#### [Exercise instructions]
Only one span of the listing below should come back. It runs from the line with "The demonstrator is" through the line with "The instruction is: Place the", and each of its lines must be reproduced exactly.

#### [Entries supplied]
Start of Block

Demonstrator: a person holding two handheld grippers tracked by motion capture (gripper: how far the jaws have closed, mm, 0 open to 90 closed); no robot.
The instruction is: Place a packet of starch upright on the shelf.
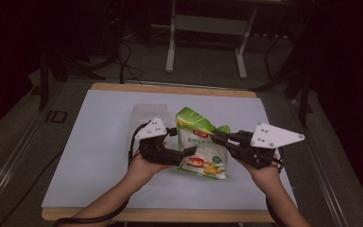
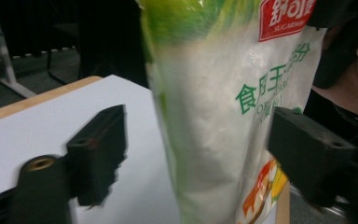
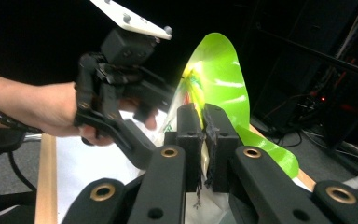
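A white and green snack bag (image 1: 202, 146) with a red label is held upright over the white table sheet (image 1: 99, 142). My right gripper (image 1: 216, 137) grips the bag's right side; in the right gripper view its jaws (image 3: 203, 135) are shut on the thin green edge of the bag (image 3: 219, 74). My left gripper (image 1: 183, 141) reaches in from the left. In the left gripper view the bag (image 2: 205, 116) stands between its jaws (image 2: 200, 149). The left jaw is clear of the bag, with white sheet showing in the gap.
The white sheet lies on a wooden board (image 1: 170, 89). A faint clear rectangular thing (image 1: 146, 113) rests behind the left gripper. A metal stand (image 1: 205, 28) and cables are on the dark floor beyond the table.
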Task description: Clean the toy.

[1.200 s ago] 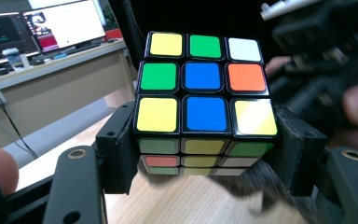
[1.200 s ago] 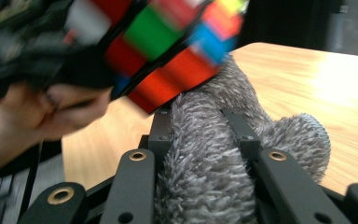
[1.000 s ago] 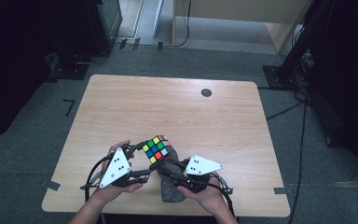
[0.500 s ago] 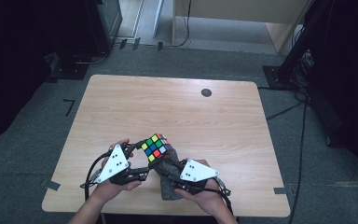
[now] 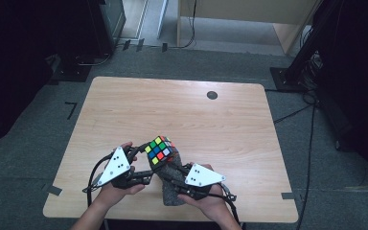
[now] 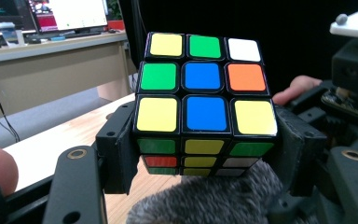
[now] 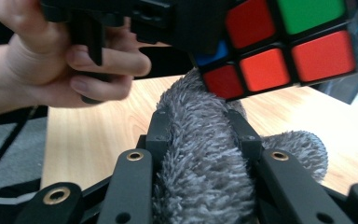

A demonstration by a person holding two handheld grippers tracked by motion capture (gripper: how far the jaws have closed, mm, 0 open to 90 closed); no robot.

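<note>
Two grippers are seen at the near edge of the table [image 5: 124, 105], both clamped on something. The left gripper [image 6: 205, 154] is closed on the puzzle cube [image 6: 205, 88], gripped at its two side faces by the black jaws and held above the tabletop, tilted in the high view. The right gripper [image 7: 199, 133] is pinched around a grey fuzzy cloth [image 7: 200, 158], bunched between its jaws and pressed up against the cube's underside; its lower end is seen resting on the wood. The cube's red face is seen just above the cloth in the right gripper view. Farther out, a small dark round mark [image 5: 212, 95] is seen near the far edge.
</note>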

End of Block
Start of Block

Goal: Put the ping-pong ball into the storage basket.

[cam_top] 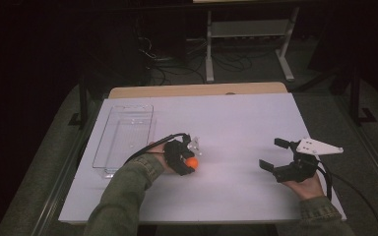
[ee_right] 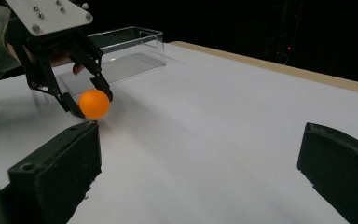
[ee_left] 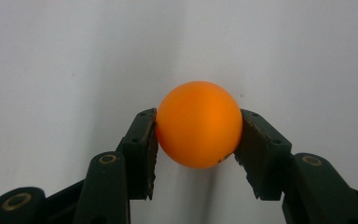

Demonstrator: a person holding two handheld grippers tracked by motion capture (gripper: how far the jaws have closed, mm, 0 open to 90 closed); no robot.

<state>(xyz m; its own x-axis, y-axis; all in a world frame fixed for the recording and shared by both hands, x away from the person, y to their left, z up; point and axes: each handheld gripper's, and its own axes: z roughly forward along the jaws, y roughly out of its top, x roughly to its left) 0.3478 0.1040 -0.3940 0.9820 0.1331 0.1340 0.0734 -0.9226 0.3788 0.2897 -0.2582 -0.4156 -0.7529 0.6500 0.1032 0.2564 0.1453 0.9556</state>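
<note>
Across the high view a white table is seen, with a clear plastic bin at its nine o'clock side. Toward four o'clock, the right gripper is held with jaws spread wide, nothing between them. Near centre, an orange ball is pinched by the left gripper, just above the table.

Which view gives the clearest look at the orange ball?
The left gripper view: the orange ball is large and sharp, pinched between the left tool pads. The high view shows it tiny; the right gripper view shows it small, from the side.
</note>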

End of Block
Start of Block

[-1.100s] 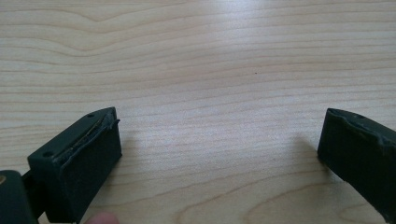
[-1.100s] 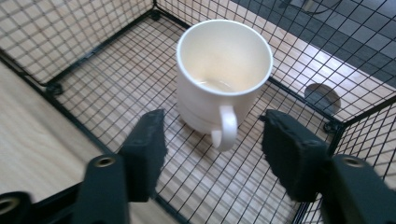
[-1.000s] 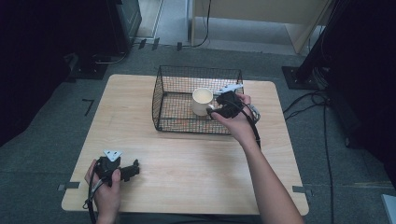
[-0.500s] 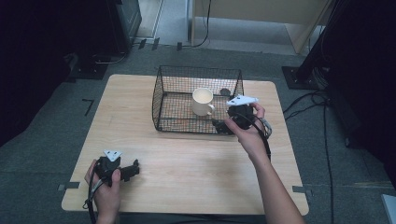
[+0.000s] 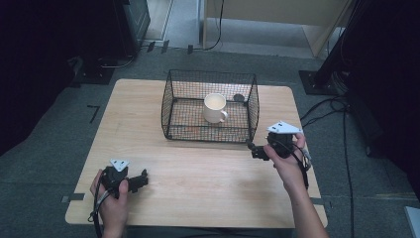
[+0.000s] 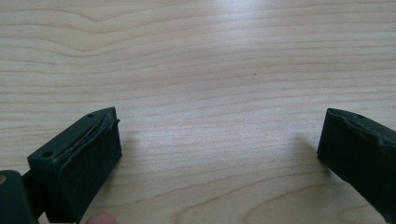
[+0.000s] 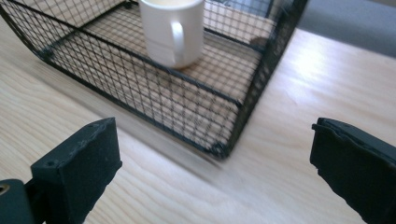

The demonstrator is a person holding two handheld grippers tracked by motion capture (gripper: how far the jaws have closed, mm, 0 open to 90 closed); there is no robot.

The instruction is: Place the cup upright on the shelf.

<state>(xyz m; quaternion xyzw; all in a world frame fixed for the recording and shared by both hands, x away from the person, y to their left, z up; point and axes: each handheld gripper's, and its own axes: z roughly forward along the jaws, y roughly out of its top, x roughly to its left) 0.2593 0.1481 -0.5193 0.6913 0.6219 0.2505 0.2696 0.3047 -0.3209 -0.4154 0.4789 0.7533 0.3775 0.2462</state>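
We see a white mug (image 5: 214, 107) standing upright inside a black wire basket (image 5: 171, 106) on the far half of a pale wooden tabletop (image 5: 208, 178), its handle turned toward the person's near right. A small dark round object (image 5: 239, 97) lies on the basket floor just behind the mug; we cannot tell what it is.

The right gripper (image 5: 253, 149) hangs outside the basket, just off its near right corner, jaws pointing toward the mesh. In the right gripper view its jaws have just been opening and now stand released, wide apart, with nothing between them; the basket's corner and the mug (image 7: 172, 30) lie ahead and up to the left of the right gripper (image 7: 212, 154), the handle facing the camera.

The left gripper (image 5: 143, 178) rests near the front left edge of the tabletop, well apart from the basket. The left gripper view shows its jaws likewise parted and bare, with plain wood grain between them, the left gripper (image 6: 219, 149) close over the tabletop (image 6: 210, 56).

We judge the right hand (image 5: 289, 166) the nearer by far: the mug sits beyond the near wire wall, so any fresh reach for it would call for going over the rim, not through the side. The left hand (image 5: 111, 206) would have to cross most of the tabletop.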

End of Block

#### [Answer box]
The demonstrator is a person holding two handheld grippers tracked by motion capture (gripper: how far the jaws have closed, mm, 0 open to 90 closed); there is no robot.

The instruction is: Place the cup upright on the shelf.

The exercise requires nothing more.